By Susi Snyder
A vibrant civil society is an indicator of a healthy society. It encompasses many things, from the business sector to NGOs to coalitions and campaigns. Civil society can calibrate the moral compass we need to guide decision making. Often driven by a humanitarian imperative, civil society works consistently to strengthen international law, to protect civilians, and to advance our human development beyond old clumsy tools of indiscriminate harm. Civil society helps us hold our elected officials accountable to their commitments to disarmament and building just peace. I am honored to stand on the shoulders of those who came before me, who kept the fire burning for nuclear abolition.

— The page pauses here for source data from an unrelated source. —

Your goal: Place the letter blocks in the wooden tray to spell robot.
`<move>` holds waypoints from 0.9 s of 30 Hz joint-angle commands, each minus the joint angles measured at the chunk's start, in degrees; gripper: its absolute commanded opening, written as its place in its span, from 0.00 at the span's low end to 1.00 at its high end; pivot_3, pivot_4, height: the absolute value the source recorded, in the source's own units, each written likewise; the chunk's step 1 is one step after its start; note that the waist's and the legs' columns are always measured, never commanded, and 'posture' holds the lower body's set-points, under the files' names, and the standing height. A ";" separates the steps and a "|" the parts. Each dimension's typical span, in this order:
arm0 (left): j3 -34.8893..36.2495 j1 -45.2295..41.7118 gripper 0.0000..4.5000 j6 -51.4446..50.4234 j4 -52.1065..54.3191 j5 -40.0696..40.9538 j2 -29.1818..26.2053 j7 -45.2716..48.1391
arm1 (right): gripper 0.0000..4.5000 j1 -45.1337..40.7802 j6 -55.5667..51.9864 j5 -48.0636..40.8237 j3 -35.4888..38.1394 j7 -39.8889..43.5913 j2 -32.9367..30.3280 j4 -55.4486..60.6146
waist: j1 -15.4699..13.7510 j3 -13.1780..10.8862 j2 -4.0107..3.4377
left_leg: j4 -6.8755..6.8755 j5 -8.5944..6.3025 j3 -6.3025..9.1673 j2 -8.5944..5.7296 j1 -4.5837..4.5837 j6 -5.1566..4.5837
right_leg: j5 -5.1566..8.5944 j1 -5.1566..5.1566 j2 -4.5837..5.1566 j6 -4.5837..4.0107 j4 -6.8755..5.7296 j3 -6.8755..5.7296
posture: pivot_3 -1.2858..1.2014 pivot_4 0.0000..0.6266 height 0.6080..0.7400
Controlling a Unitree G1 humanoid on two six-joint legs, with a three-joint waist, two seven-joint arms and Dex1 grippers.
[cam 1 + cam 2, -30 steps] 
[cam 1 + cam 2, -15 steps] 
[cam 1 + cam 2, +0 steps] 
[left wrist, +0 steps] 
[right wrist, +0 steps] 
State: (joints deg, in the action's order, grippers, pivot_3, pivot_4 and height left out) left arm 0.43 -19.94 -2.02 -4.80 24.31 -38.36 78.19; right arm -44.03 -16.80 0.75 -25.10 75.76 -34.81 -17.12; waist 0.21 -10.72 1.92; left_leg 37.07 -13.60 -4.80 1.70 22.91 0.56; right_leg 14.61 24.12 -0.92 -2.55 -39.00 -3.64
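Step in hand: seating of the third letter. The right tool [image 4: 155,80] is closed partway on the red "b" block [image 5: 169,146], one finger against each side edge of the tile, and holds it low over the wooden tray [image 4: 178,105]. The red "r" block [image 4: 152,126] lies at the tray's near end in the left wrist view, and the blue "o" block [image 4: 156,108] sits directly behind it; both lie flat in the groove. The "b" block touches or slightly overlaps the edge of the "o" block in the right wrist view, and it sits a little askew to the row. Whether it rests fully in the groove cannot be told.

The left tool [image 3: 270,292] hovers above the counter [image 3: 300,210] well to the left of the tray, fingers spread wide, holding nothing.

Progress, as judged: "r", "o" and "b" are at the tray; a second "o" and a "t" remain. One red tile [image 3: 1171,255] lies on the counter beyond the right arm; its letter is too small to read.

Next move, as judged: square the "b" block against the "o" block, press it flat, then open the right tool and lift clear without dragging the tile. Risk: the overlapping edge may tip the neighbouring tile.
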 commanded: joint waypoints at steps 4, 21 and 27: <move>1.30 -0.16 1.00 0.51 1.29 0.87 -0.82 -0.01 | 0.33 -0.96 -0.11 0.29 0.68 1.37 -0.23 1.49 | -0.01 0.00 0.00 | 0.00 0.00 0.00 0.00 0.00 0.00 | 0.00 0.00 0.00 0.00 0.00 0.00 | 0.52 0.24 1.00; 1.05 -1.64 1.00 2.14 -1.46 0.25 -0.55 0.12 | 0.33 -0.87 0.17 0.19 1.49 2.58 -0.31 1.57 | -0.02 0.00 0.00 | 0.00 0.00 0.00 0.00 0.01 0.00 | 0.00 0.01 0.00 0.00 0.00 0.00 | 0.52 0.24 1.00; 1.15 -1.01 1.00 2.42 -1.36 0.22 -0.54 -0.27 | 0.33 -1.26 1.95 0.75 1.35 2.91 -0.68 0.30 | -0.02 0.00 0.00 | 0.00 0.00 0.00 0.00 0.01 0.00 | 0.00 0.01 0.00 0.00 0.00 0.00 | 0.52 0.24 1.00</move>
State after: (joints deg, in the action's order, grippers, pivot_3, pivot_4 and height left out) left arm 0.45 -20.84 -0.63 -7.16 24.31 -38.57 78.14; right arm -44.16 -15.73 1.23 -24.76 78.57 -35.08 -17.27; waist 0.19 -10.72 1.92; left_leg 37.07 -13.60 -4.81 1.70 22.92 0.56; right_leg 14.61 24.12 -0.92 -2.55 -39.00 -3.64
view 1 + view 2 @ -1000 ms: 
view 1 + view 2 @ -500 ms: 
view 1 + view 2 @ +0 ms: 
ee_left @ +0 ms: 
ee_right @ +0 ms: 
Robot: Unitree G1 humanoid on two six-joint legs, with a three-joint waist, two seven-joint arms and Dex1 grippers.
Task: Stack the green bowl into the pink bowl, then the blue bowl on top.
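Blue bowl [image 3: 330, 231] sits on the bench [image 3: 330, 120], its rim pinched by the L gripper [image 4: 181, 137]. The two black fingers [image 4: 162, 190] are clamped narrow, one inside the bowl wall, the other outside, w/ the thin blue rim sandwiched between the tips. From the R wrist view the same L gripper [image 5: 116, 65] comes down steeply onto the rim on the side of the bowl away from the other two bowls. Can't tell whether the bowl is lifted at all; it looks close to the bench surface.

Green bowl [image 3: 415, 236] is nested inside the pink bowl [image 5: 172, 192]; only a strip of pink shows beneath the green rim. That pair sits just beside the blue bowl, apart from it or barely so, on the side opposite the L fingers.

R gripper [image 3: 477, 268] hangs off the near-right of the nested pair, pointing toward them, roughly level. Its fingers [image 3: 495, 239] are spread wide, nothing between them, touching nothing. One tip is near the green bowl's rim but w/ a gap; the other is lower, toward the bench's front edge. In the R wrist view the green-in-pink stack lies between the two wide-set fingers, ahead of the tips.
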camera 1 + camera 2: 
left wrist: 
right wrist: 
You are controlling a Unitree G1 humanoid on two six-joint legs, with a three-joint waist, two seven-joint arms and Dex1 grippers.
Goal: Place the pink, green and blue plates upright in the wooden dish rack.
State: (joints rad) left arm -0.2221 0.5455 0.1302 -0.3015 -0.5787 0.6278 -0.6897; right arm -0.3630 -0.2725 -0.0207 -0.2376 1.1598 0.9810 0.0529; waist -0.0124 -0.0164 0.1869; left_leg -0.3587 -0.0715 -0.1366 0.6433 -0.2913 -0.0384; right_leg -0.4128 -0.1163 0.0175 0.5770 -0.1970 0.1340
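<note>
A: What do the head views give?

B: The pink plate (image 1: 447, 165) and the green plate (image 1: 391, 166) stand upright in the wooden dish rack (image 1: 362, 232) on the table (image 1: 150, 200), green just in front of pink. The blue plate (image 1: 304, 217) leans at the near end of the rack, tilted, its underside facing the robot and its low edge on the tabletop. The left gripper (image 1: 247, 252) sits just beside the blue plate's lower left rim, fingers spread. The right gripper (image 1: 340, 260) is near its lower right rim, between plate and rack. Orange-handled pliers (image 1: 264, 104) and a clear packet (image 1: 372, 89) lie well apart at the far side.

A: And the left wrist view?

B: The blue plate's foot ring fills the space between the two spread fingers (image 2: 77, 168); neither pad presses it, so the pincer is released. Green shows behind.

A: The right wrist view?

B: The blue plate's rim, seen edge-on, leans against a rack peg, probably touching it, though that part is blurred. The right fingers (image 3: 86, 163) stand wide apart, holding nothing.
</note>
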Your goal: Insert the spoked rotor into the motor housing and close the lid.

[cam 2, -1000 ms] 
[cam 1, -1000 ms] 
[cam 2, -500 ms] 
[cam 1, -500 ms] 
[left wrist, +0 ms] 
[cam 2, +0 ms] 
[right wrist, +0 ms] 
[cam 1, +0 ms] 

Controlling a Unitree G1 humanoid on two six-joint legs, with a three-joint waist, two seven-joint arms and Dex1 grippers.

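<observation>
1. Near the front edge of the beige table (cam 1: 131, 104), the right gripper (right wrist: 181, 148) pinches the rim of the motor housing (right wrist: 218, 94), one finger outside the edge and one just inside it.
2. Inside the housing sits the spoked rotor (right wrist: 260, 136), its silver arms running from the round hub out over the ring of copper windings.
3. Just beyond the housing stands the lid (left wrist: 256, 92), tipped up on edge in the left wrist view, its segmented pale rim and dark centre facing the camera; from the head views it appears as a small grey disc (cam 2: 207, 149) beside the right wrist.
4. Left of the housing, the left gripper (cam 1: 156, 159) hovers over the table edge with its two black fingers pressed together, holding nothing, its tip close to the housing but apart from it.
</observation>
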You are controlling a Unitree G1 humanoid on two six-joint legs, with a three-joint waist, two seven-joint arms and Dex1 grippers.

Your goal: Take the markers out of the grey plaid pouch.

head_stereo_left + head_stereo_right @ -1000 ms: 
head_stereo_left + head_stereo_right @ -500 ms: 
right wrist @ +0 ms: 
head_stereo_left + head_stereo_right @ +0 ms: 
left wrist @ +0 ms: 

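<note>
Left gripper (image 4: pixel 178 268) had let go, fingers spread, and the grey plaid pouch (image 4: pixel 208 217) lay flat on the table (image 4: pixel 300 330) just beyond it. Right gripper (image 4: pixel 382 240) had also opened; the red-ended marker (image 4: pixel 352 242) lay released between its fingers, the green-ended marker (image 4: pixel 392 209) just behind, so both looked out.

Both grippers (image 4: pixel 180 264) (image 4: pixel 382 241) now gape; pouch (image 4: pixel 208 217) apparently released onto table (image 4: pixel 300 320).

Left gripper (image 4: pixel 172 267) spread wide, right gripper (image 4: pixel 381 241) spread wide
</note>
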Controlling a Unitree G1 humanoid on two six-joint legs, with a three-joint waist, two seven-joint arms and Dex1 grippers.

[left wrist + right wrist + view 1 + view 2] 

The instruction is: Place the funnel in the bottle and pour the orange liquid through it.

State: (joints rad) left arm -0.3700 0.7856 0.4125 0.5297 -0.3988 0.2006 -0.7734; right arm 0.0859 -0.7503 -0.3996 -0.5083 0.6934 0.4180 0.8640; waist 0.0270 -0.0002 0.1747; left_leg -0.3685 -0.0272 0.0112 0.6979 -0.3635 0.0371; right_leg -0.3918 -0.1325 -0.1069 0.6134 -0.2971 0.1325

In 2017 the International Campaign to Abolish Nuclear Weapons (ICAN) won the Nobel Peace Prize for the Treaty to Prohibit Nuclear Weapons. One of the projects we are proud to implement as part of ICAN is Don’t Bank on the Bomb. Through our unique research and publication, we publicly identify the companies behind the production of nuclear weapons.
Because nuclear weapons are not only produced by government agencies, in most of the nuclear-armed countries, private companies produce the key components necessary to use nuclear weapons.
Don’t Bank on the Bomb identifies the companies involved, and also names the banks, pension funds and insurance companies that invest in them. These financial institutions are trying to make a profit by helping to build inhumane and indiscriminate weapons. We name them and actively engage with them to encourage them to end their investments. We also encourage the governments that are currently ratifying the treaty on the prohibition of nuclear weapons to include an understanding that the prohibition on production also prohibits any investment in the companies that produce them.
Don’t Bank on the Bomb is also a way for civil society to play another of its necessary roles–to keep offering hope and confidence that change is possible. We make it a point to also profile those institutions that have rejected any association with nuclear weapons producers–those that have excellent policies prevent investment. It is important to always have role models.
We know from other efforts that divestment, by even a few institutions, for the same reason can have a tremendous impact on the way a company operates. In 2017, two American companies decided to end the production of cluster bombs, despite the failure of the US to sign onto the Cluster Munitions Convention. The companies said they wanted to enable European investors to invest in them again.
Divestment activities are powerful, and they generate change. They are also something anyone who has a bank account or pension plan can do. The recipe for success is simple: a bit of information, a bit of courage, and a healthy dose of perseverance. Simply asking your bank if they have a policy on nuclear weapons and telling them if they don’t, they should, is a great way to start. Sending a message like that actively reinforces the idea that nuclear weapons are inhumane and unacceptable. They are not a sustainable industry, and the time to end investments is now.
Hope is fuelled by the opportunity to take action. These opportunities are provided by civil society globally and they build on one another. A small success can build and grow and eventually become a world changing event.
Twenty years ago, when the treaty to ban anti-personnel landmines was signed, we witnessed the power of civil society and the potential of humanitarian disarmament. It continued with the prohibition of cluster munitions and now includes the prohibition on nuclear weapons. Civil society, working with States and international organizations, can and does harness the power to prevent unacceptable suffering and redirect energies towards building sustainable and just societies.
Civil society plays many roles. It elevates and amplifies the voices of those affected. It reframes and reshapes discussions. Civil society can move politicians to show leadership and advance policies to move mountainous agendas, at least a little bit. Civil society provides the evidence, the research, and the justification for acting to prevent harm, to disarm now–before it is too late. And civil society is creative. We come up with slogans and cheers, demonstrating in the streets, or dancing atop decommissioned missile silos. Civil society is a necessary partner in moving the abolition agenda, and through all our efforts, civil society continues to hope–hope that the goodness in every human heart will shine through the darkest of times and lead us to the light of a nuclear-weapons-free world.
Today we need that hope. The hope found in campaigns like the International Campaign to Abolish Nuclear Weapons (ICAN). The hope portrayed by our partners around the world. And with that I hope we will continue to work together to achieve nuclear disarmament and integral human development.
Susi Snyder is the primary author and coordinator of the joint PAX and ICAN project, Don’t Bank on the Bomb. Her testimony for the Holy See is published in A World Free from Nuclear Weapons: The Vatican Conference on Disarmament (Georgetown University Press, 2020). It is published at the solemn 75th anniversary of the Hiroshima and Nagasaki bombings.